**WHAT IS NEEDED**
Copy out, exactly, the first line of the entries below and every line after it through the one containing "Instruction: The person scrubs".

(Stored data entries)
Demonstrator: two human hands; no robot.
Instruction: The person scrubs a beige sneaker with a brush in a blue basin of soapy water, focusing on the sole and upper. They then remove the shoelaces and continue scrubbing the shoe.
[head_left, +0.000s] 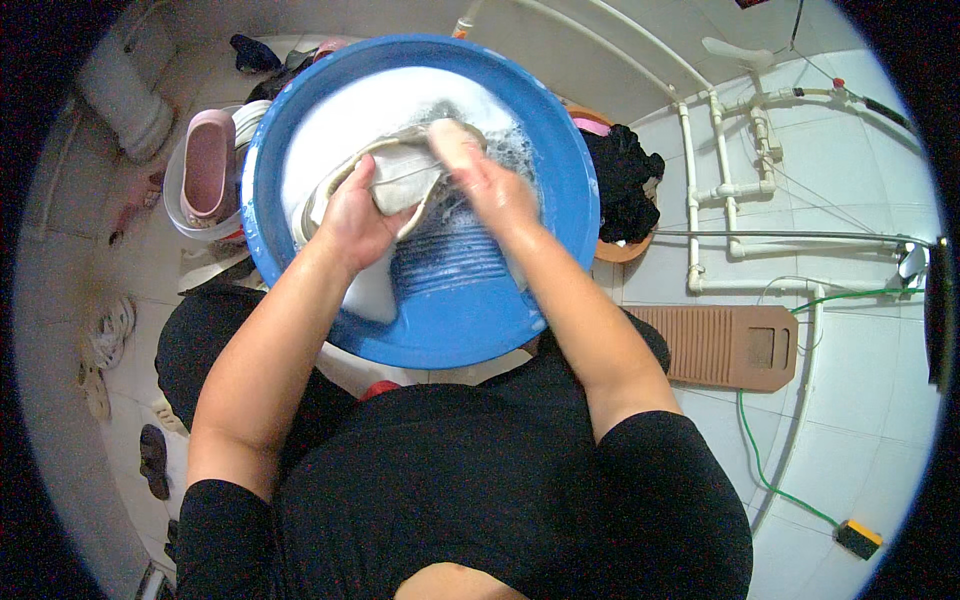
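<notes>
A blue plastic tub (472, 337) stands before me, with white suds (420, 86) and dark, bubbly water in it. Moulded washboard ridges (457, 259) run along its near inner wall. My left hand (360, 217) grips a wet, cream fabric item (405, 176) with a thick bound edge, thumb on top; its exact kind is unclear. At the item's far right end is my right hand (495, 187), its fingers bent over the cloth and blurred. Whether those fingers pinch the fabric or only rub it does not show.
Right of the tub, black clothes (628, 184) fill an orange-brown basin (622, 251). A brown washboard (712, 349) lies by my right knee, near white pipes (727, 187). To the left, a pink shoe (208, 161) rests in a white bucket (176, 202). A yellow-and-black sponge-like block (859, 538) lies lower right.
</notes>
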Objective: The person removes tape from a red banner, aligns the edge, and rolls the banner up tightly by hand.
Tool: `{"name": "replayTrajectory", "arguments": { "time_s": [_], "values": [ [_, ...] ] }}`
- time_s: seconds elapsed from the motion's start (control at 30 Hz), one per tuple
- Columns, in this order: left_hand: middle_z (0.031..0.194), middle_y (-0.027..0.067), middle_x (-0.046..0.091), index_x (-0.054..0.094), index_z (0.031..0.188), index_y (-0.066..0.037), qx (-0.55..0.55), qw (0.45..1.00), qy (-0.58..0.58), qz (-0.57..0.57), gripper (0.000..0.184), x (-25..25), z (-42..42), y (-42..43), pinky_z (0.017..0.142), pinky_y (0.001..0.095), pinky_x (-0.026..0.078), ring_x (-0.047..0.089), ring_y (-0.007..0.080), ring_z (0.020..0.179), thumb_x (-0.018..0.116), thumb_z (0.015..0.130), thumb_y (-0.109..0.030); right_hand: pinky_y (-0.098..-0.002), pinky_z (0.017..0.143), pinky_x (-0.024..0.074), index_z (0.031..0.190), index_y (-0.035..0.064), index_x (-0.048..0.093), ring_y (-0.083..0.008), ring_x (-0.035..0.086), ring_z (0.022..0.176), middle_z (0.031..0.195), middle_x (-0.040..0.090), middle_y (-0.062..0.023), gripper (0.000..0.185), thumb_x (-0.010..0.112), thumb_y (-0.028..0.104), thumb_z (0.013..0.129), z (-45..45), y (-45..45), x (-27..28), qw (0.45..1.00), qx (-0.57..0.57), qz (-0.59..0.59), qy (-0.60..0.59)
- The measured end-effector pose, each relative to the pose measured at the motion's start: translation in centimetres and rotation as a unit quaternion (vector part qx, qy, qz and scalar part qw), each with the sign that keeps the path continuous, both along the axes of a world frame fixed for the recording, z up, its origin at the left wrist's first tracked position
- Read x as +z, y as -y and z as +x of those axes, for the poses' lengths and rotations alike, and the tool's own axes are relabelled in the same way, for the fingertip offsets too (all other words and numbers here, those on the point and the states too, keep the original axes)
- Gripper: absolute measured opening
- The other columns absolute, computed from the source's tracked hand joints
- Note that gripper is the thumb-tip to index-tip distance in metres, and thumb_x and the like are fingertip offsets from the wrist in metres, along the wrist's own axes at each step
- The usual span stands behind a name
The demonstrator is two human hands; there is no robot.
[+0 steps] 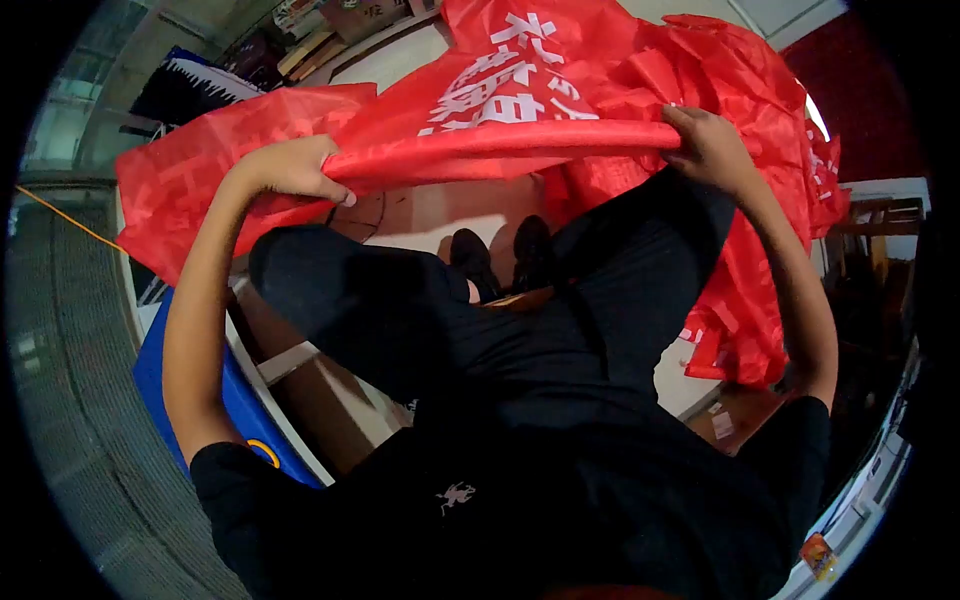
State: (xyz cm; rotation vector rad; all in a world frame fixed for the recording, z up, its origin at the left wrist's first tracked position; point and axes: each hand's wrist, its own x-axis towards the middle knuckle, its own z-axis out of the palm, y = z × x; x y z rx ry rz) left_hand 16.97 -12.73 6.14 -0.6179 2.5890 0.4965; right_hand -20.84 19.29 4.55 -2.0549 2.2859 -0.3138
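A large red cloth banner (620, 75) with white printed characters spreads across the far side of my legs. Its near edge is gathered into a long fold stretched between my two hands. At the fold's left end, my left hand (295, 170) is closed around the fabric, thumb toward the middle. The other end is gripped by my right hand (708, 145), above my right knee. Beyond the fold the cloth is crumpled, and on the right it hangs down past my thigh. Part of the banner also drapes past my left hand.
My bent legs (350, 300) are spread below the cloth, with black shoes (530, 250) on the floor between them. A blue object (235, 390) with a yellow ring lies beside my left arm. Wooden pieces (312, 55) sit at the far left, and wooden furniture (885, 240) stands at right.
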Motion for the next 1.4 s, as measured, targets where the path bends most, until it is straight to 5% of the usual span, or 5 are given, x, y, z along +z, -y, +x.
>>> {"name": "replayTrajectory", "arguments": {
  "time_s": [0.13, 0.27, 0.9, 1.0, 1.4],
  "values": [
    [0.088, 0.0196, 0.066, 0.066, 0.096, 0.000, -0.056, 0.996, -0.048, 0.057, 0.038, -0.9, -0.7, 0.2, 0.078, 0.0383, 0.047, 0.063, 0.0296, 0.085, 0.077, 0.069, -0.024, -0.0453, 0.072, 0.0484, 0.091, 0.0017, 0.062, -0.0358, 0.063, 0.081, 0.083, 0.064, -0.0200, 0.029, 0.072, 0.018, 0.069, -1.3, 0.2, 0.1, 0.945, 0.021, 0.250, 0.210],
    [0.088, 0.0204, 0.065, 0.065, 0.095, 0.000, -0.013, 0.996, 0.007, 0.090, 0.035, 0.9, -1.4, -0.3, 0.078, 0.0387, 0.048, 0.061, 0.0343, 0.085, 0.071, 0.067, -0.020, -0.0403, 0.066, 0.0480, 0.084, -0.0011, 0.064, -0.0365, 0.062, 0.072, 0.075, 0.063, -0.0216, 0.023, 0.070, 0.014, 0.067, -0.2, -0.3, -0.6, 0.999, -0.022, 0.019, -0.019],
    [0.082, 0.0184, 0.063, 0.062, 0.082, 0.002, -0.079, 0.955, -0.263, -0.115, 0.023, -2.9, 1.1, 0.8, 0.073, 0.0376, 0.047, 0.060, 0.0305, 0.080, 0.071, 0.067, -0.013, -0.0395, 0.066, 0.0489, 0.089, -0.0004, 0.064, -0.0334, 0.064, 0.071, 0.076, 0.064, -0.0191, 0.025, 0.070, 0.015, 0.069, -1.3, -0.5, 0.0, 0.948, -0.028, 0.197, 0.248],
    [0.079, 0.0178, 0.062, 0.062, 0.082, 0.002, -0.019, 0.998, -0.036, 0.057, 0.024, -1.6, 0.1, 1.4, 0.072, 0.0374, 0.047, 0.061, 0.0303, 0.078, 0.072, 0.067, -0.014, -0.0413, 0.067, 0.0496, 0.093, 0.0005, 0.063, -0.0348, 0.064, 0.075, 0.078, 0.064, -0.0207, 0.028, 0.070, 0.013, 0.069, -0.8, -0.9, -1.3, 0.998, -0.057, 0.020, -0.023],
    [0.075, 0.0189, 0.064, 0.063, 0.080, 0.001, -0.031, 0.984, -0.171, -0.046, 0.025, -1.0, 0.0, 0.4, 0.068, 0.0411, 0.047, 0.061, 0.0340, 0.071, 0.072, 0.063, -0.015, -0.0442, 0.069, 0.0488, 0.100, 0.0006, 0.062, -0.0387, 0.063, 0.082, 0.086, 0.064, -0.0233, 0.037, 0.069, 0.013, 0.066, -1.1, -0.7, -0.5, 0.981, 0.007, 0.151, 0.118]
  ]
}}
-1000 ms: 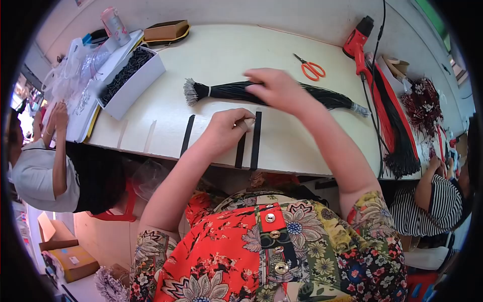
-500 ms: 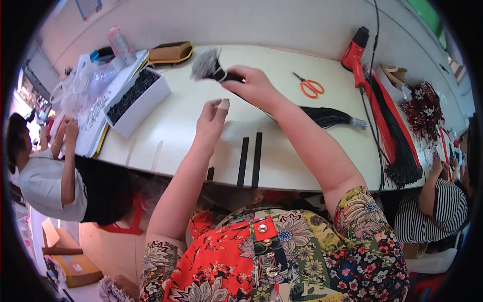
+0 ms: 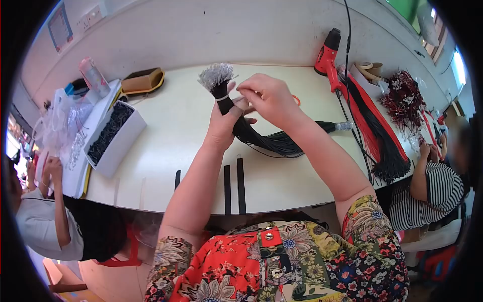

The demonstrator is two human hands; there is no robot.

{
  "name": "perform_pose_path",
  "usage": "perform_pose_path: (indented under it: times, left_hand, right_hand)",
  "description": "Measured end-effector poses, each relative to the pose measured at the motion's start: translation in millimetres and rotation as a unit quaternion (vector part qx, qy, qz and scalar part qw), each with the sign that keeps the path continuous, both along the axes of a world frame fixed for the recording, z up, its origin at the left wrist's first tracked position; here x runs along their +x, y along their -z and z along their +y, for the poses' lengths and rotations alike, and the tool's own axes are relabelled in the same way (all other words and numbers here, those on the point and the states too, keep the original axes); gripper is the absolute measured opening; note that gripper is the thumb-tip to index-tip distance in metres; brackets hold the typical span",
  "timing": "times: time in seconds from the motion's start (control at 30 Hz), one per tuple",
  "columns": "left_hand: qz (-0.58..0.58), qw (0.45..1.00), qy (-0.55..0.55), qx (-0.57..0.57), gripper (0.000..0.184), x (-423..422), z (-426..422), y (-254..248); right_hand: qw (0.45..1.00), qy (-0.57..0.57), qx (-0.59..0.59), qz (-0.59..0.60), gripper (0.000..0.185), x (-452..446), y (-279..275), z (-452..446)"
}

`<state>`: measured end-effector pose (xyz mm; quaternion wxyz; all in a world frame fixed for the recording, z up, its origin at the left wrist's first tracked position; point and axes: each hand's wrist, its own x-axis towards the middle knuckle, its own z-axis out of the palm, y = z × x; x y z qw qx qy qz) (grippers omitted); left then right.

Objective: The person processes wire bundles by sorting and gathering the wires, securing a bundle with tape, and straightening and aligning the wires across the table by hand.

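The black wire bundle (image 3: 274, 145) curves over the table (image 3: 166, 105) at the middle of the dial, twelve being towards the wall: one end is raised to between ten and eleven, and the other lies towards three. Beyond that far end, also near three, is a longer red-and-black bundle (image 3: 375, 133). A white box (image 3: 123, 142) of small dark pieces stands at nine, a red heat gun (image 3: 326, 58) between one and two, and black strips (image 3: 240, 186) between six and seven.

The step in hand appears to be holding up the tied end and working at it with both hands; a next move would call for a steady grip there so the strands keep together.

The left hand (image 3: 224, 122) has its fingers wrapped round the bundle just below its white tie (image 3: 222, 98). The right hand (image 3: 271, 98) hovers close by, its fingers (image 3: 251, 83) curled and nearly together beside the left thumb; whether they pinch a strand, I cannot tell.
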<state>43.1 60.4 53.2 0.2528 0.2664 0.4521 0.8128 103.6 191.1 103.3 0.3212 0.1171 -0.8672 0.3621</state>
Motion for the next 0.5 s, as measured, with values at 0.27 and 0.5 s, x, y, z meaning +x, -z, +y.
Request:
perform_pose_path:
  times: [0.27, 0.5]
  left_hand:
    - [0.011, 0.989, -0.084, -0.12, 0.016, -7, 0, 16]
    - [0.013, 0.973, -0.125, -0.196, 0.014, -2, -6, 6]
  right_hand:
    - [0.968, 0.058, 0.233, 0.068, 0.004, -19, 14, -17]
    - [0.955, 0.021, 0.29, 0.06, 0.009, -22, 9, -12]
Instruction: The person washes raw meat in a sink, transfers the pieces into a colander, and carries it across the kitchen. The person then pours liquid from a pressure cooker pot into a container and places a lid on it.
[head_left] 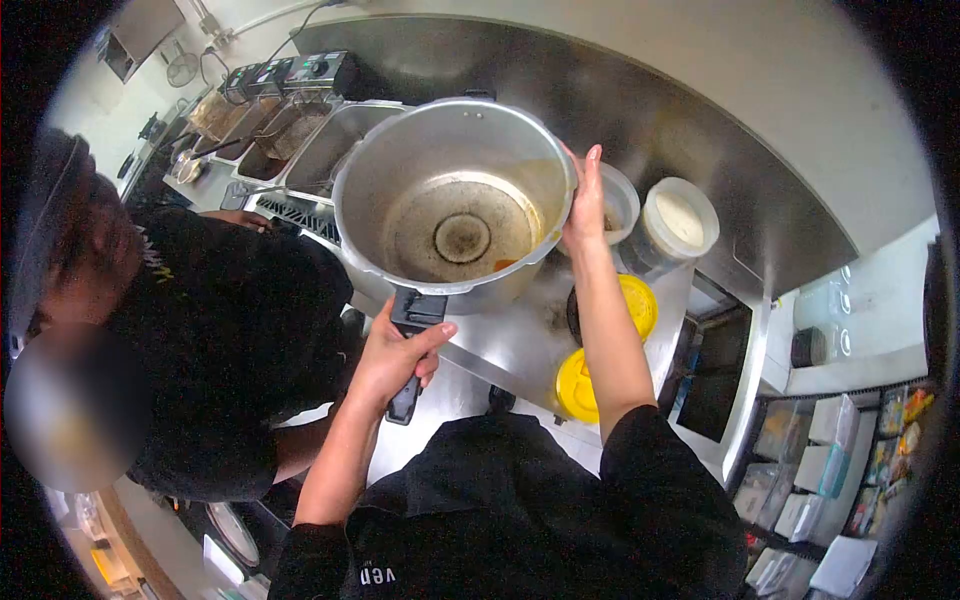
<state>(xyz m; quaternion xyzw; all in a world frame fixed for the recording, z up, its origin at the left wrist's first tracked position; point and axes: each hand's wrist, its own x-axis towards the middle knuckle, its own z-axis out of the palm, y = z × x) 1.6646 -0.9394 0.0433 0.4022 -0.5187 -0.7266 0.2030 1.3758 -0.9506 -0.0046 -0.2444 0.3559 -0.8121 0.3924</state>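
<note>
A large metal pot [450,190], its inside stained and a small brown patch at the bottom, is held up over the steel counter [510,345]. My left hand [400,352] is wrapped round the pot's black handle [416,312], thumb across it. On the pot's right side, my right hand [586,205] presses against the outer wall, its fingers partly hidden. Right of that hand stand a clear tub [618,203] and a second tub with pale contents [680,222]. Two yellow lids [638,306] [577,386] lie beside and below my right forearm.
A person in black [220,340] stands close on the left, one hand [240,218] near the fryers [290,135]. Behind the counter rises a steel backsplash [640,110]. Shelves with boxes and packets [825,470] are at the lower right, past a dark-fronted appliance [712,370].
</note>
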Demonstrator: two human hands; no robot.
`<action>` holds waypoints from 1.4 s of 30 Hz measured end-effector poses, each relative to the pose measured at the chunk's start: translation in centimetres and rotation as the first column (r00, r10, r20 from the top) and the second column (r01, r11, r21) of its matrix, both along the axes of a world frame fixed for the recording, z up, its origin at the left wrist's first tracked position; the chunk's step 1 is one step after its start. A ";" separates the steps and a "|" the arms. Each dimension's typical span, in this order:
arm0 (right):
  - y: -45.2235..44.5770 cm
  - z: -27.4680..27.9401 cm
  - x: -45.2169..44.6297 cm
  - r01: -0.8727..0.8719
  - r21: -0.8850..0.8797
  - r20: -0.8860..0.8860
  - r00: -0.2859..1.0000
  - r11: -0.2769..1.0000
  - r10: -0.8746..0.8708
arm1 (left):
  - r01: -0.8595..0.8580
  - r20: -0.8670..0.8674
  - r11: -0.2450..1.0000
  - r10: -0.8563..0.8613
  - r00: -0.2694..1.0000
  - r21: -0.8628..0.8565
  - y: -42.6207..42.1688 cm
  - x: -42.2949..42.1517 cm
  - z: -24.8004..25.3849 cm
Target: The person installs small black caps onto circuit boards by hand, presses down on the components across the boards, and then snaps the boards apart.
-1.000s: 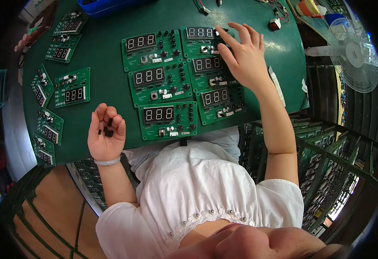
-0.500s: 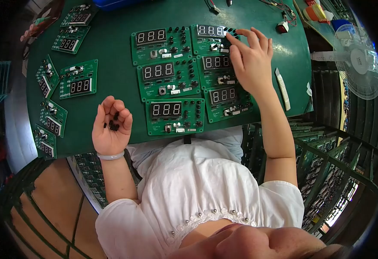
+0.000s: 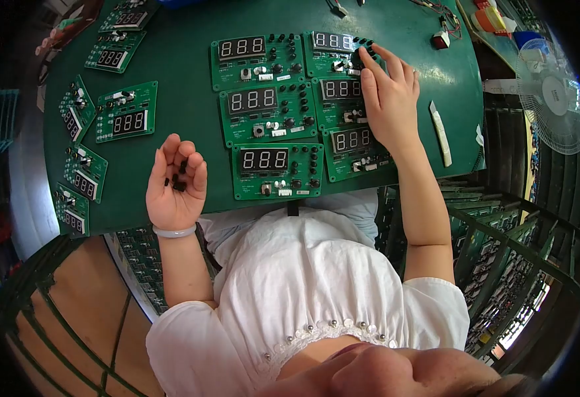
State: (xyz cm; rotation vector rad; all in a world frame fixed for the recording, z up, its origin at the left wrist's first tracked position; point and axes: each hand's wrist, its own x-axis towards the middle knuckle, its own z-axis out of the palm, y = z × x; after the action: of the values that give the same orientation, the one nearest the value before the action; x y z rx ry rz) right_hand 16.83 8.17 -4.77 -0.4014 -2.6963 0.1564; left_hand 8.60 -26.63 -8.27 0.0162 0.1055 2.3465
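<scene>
At the far end of the right-hand column of circuit boards, the person's right hand (image 3: 393, 109) reaches over the upper right board (image 3: 321, 64), its fingertips by the black buttons (image 3: 362, 42) beside the digit display (image 3: 333, 42); whether they pinch or merely touch something, I cannot tell. That hand and wrist also cover part of the middle right board (image 3: 329, 114), with the lower right board (image 3: 343, 164) nearer the body. The left hand (image 3: 174, 206), palm up near the table's front edge, is curled into a cup that holds several small black parts (image 3: 179, 185). Between the two hands lies the left-hand column: a far board (image 3: 230, 78), a middle board (image 3: 238, 124) and a near board (image 3: 247, 188), all face up on the green table (image 3: 187, 79). Six more boards (image 3: 128, 122) lie toward the table's left side. Right of the right forearm rests a slim whitish strip (image 3: 441, 135), and beyond the table's right edge stands a fan (image 3: 554, 96).
</scene>
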 end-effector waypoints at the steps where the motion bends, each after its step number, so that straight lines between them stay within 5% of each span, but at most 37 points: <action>1: -0.3 0.0 0.0 0.004 0.023 -0.002 1.000 1.000 -0.004 | -0.017 0.025 0.999 0.018 1.000 -0.035 0.0 0.1 0.2; 3: -0.6 -0.3 0.0 0.024 0.086 0.013 1.000 0.996 -0.026 | -0.051 0.074 0.993 0.059 0.996 -0.104 0.0 0.2 0.8; 7: -1.1 0.6 -0.5 0.065 0.206 0.091 0.992 0.976 -0.085 | 0.026 0.040 0.997 -0.029 0.999 0.076 0.2 -0.2 0.8; 9: -2.6 1.6 -1.2 0.007 0.174 0.027 1.000 0.985 -0.012 | 0.022 0.097 0.994 -0.033 0.995 0.108 0.2 -0.2 1.0; 14: -6.0 2.1 -3.0 -0.184 0.167 0.034 0.983 0.969 0.180 | 0.057 -0.065 0.991 -0.050 0.997 0.119 0.2 -0.3 0.2; 18: -6.3 1.7 -4.0 -0.199 0.218 0.055 0.980 0.955 0.192 | 0.066 -0.100 0.992 -0.056 0.993 0.103 0.2 -0.3 0.1; 27: -6.0 1.1 -4.5 -0.174 -0.093 0.045 0.983 0.980 0.179 | 0.071 -0.137 0.995 -0.060 0.989 0.077 0.2 -0.2 0.1; 33: -5.9 1.4 -4.6 -0.173 -0.089 0.038 0.984 0.981 0.177 | 0.080 -0.153 0.992 -0.065 0.986 0.093 0.2 -0.2 0.1; 42: -7.3 0.1 -5.3 -0.145 0.191 0.149 0.982 0.971 0.118 | 0.091 -0.158 0.991 -0.075 0.985 0.095 0.1 0.0 0.0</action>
State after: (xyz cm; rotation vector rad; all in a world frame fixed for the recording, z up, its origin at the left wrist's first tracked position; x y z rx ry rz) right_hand 11.50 0.83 -4.64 -0.1772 -2.8394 -0.1107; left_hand 8.58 -26.52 -8.28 0.2484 0.0596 2.2627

**ANSWER SECTION**
Demonstrator: two human hands; no robot.
Instruction: The person scrubs a beige sneaker with a brush in a blue basin of soapy water, focusing on the sole and upper. They then remove the shoelaces and continue scrubbing the shoe.

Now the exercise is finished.